Радостно ходить босиком по асфальту, он ровный, гладкий, а вот ночью вдруг стал холодный и шершавый. "Ничего, дойду, — грелся я мысленно, — если быстро двигаться, пятки не закоченеют".
Косым взглядом я заметил, как во вспышке далёкой фары выделился из ночи белый плащ, женщина почти бежала. "Тоже холодно в ноги?", — решил я улыбнуться.
Страх и обида мешали ей делать это быстрее, но вот она уже ухватилась за ручку двери и скрылась в парадном. "Ну и слава Богу", — не успел выдохнуть я, как увидел, что из-за гранита бульварного угла вынырнули двое преследователей, которые уловили из ночи лишь хлопанье двери.
— Да, — сказал один.
— Да, суке повезло, — вздохнул другой.
Я решил идти дальше, когда увидел светлый плащ через окно второго этажа парадного, свет показал привлекательную, хоть и не совсем молодую женщину, такие бывают, например, учительницы, не очень модные, но тщательно выглаженные; она, тяжело уставшая, поднималась наверх, видно, сильно переволновалась, когда вдруг потеряла опору и упала, дойдя до третьего этажа.
— Наша! — крикнул один.
— Наша, сучара, — обрадовался другой ночной.
Они побежали в парадное, а с другого, противоположного угла выскочили ещё двое таких же загадочных ночных и помчали туда наперерез, удивив своей растрёпанной, нетутешней пластикой, то есть непривычной даже для кино — оказывается, тут была ещё одна группа охотников.
Горько мне стало за город, где, видишь, сколько всякого прячется за ночными углами, а ещё хуже — побывав в расписанном раю, трудно переходить в иное бытие, но мои босые ноги рассуждали быстрее, они несли меня туда же, и, вскочив следом, я чуть не споткнулся о тяжёлую банку с краской, в парадном, ясно, шёл ремонт.
Услышав меня, компания остановилась на лестнице.
— А ну, стоп! — кричу я, понимая, что надо кричать "стой" по-украински.
Мы уставились друг другу в глаза.

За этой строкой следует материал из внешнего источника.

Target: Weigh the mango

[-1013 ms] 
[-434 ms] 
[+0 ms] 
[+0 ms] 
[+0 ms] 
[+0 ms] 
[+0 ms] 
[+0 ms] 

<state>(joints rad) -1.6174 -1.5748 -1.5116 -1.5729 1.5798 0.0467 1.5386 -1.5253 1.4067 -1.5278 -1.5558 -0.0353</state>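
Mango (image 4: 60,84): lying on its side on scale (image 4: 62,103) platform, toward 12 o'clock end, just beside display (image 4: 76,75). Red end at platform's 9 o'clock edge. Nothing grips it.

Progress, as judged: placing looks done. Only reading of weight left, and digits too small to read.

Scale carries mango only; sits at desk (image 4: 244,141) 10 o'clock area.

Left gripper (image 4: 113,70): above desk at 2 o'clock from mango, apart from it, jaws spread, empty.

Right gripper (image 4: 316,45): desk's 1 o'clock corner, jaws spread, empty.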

Я забыл, какая на мне одежда, а это их остановило.
Что делать дальше, я не знал, и они тоже, мы просто стояли и переводили дыхание, пока они не догадались многозначительно переглянуться и осознать, что их много, а я один.

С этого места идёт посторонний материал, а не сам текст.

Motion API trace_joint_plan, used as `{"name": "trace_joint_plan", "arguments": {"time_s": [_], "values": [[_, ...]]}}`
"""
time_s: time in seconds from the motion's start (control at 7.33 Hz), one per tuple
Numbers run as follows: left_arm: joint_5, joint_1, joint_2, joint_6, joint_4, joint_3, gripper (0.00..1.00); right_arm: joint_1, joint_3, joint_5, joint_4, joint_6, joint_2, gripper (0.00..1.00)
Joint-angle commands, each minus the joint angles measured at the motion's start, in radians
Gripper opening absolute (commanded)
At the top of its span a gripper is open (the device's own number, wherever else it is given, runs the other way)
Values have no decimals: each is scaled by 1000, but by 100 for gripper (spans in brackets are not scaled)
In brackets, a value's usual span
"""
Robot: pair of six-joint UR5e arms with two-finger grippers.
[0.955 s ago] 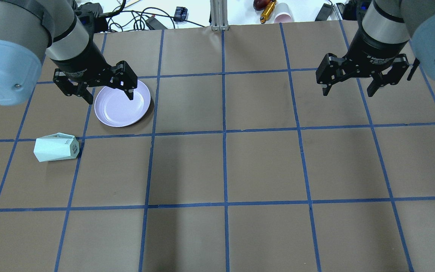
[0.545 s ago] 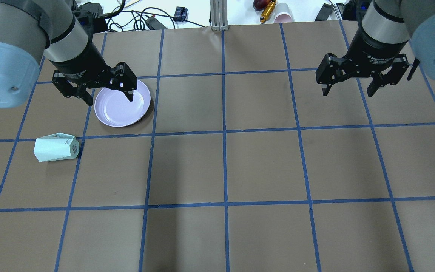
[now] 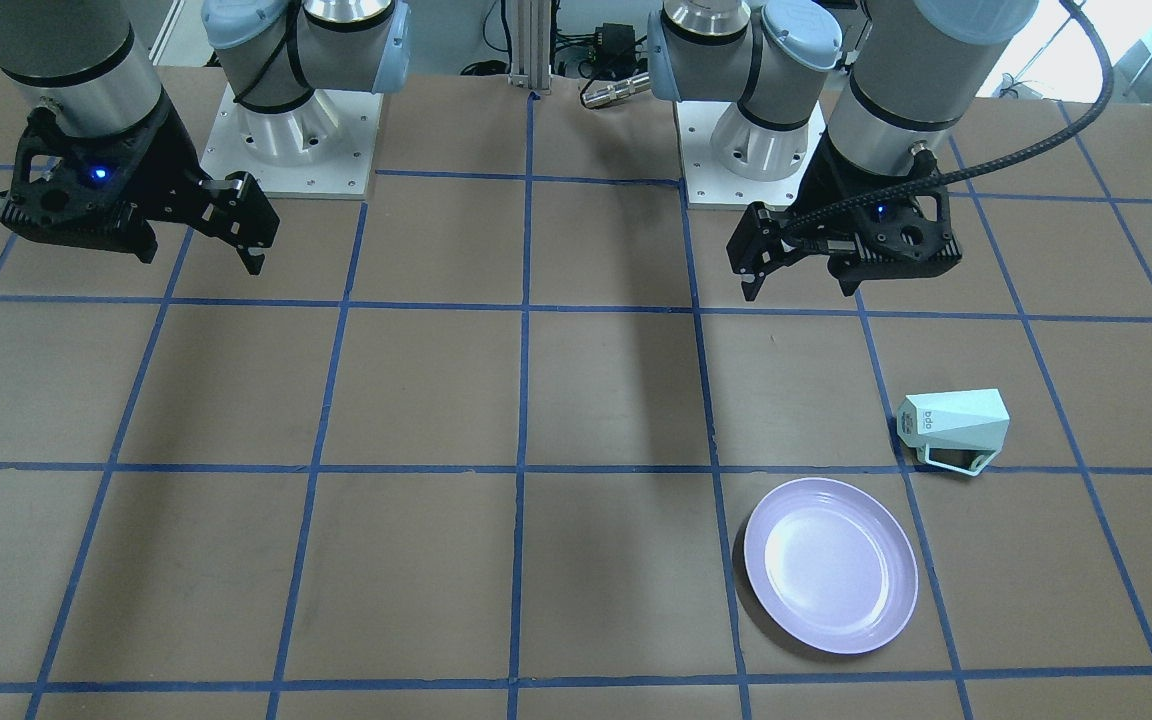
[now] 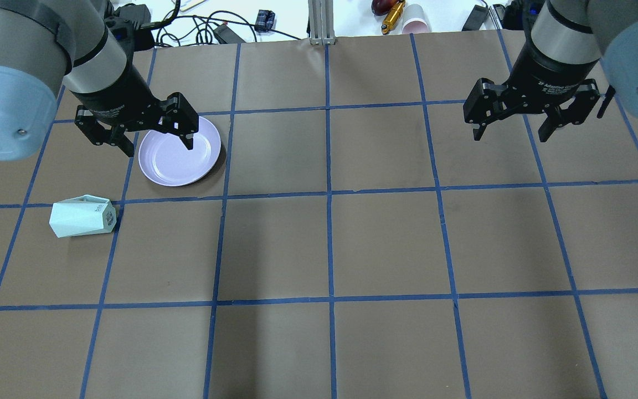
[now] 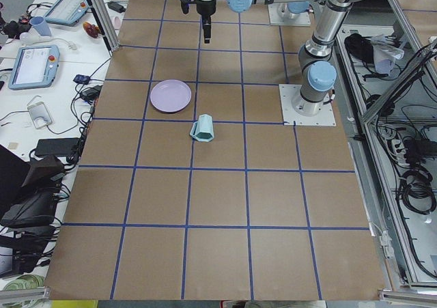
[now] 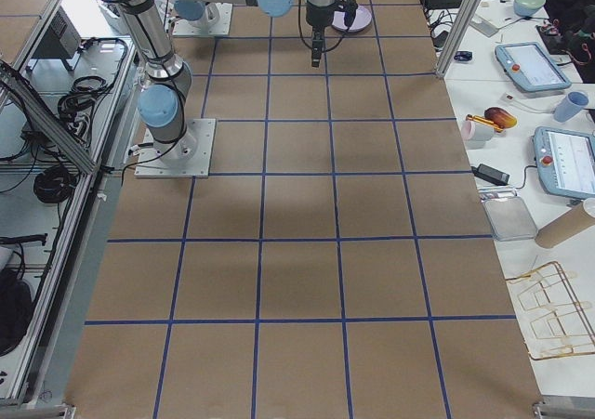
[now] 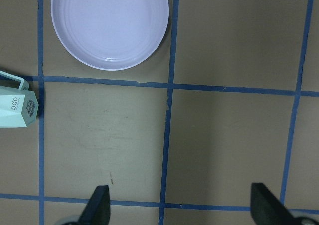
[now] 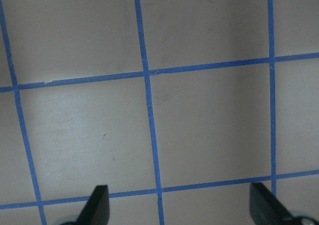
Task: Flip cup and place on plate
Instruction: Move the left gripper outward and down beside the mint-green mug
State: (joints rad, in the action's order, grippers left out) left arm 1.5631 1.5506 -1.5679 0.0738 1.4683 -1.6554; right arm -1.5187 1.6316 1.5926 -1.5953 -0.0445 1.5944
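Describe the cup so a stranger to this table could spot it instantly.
Start from the blue-gridded brown table and go to the robot's left half, where a round lavender plate lies. Beside it, nearer the robot, is the cup: the only pale mint, faceted thing there, lying on its side with its labelled base showing.

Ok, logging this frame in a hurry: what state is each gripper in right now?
Left gripper: open, holding nothing.
Right gripper: open, holding nothing.
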Motion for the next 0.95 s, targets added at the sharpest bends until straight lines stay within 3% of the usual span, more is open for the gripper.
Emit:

— Гля, бля — маньяк! — поучительно сорвалось у одного, он весело тыкал пальцем на мою одежду.
И они резко двинулись на меня.
"Это я? — возмутился я. — Это — про меня?!"

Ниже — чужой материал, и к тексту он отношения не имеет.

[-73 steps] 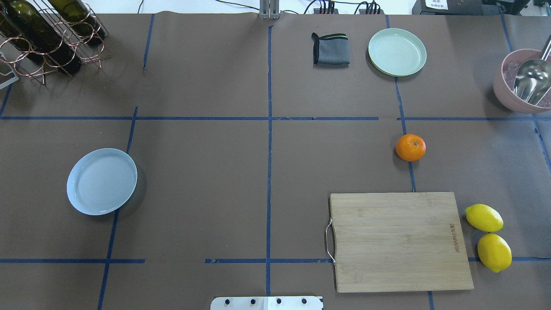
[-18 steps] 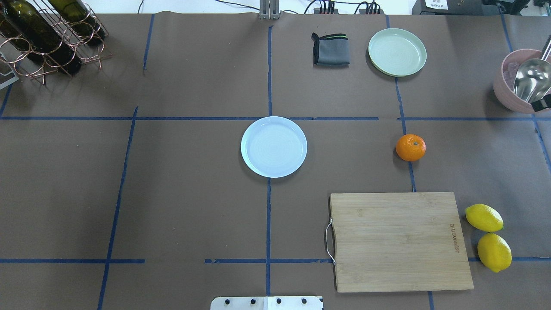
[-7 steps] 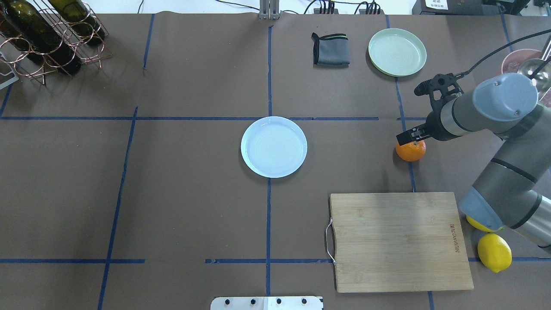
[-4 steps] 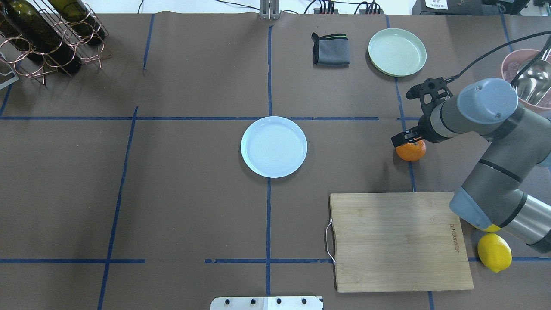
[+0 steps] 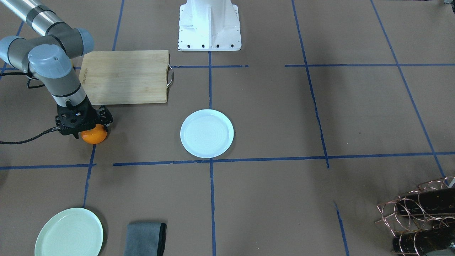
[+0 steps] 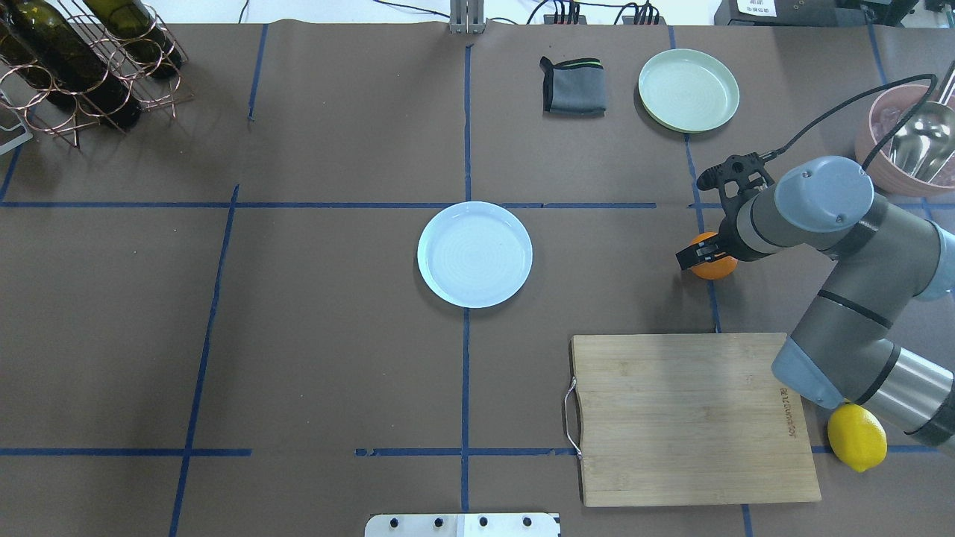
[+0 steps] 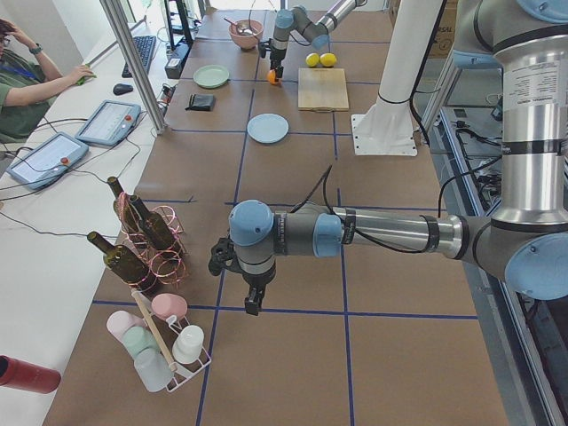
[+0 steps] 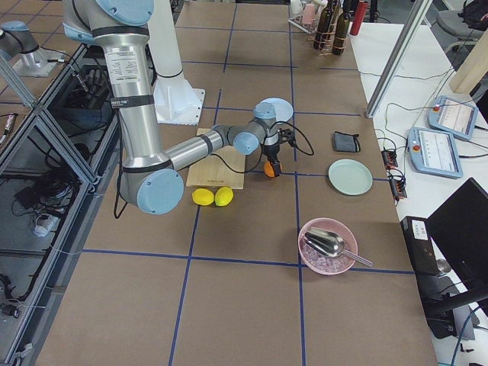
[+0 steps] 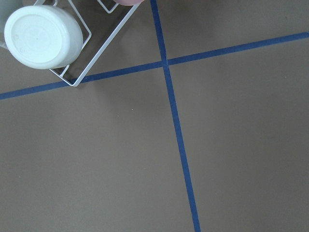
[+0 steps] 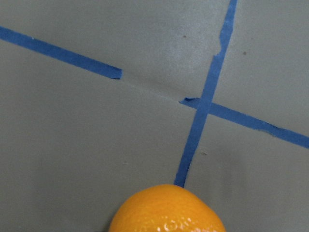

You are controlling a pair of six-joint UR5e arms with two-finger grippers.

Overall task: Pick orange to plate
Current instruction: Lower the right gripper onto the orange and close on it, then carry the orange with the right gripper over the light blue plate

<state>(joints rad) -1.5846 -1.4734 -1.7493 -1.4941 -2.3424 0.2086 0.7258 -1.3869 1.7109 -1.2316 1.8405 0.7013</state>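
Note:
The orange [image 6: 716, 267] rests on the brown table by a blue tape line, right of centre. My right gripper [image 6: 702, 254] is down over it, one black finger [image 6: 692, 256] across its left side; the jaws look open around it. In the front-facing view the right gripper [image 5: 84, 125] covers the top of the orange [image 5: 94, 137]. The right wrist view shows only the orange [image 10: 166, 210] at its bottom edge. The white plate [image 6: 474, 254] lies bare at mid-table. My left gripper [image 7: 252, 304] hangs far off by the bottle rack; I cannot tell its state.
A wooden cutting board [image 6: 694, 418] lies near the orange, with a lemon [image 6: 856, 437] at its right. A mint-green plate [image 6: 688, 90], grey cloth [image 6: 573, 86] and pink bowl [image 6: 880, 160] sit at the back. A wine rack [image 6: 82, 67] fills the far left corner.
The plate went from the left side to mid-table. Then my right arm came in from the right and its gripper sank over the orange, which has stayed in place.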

Схватив за край банку с краской, начал бить их по головам, они лезли, прикрываясь ладонями от едких брызг, тянулись ко мне, банка гнулась, но держалась, а они всё ещё лезли, хотя очень быстро теряли сознание, крышка вся слетела, и краска хлестала на них, резко меняя колорит модной одежды, разбрасываясь своеобразными охристыми узорами.
"Маньяк, — удивлялся я, — я вам, бля, покажу, кто тут маньяк!"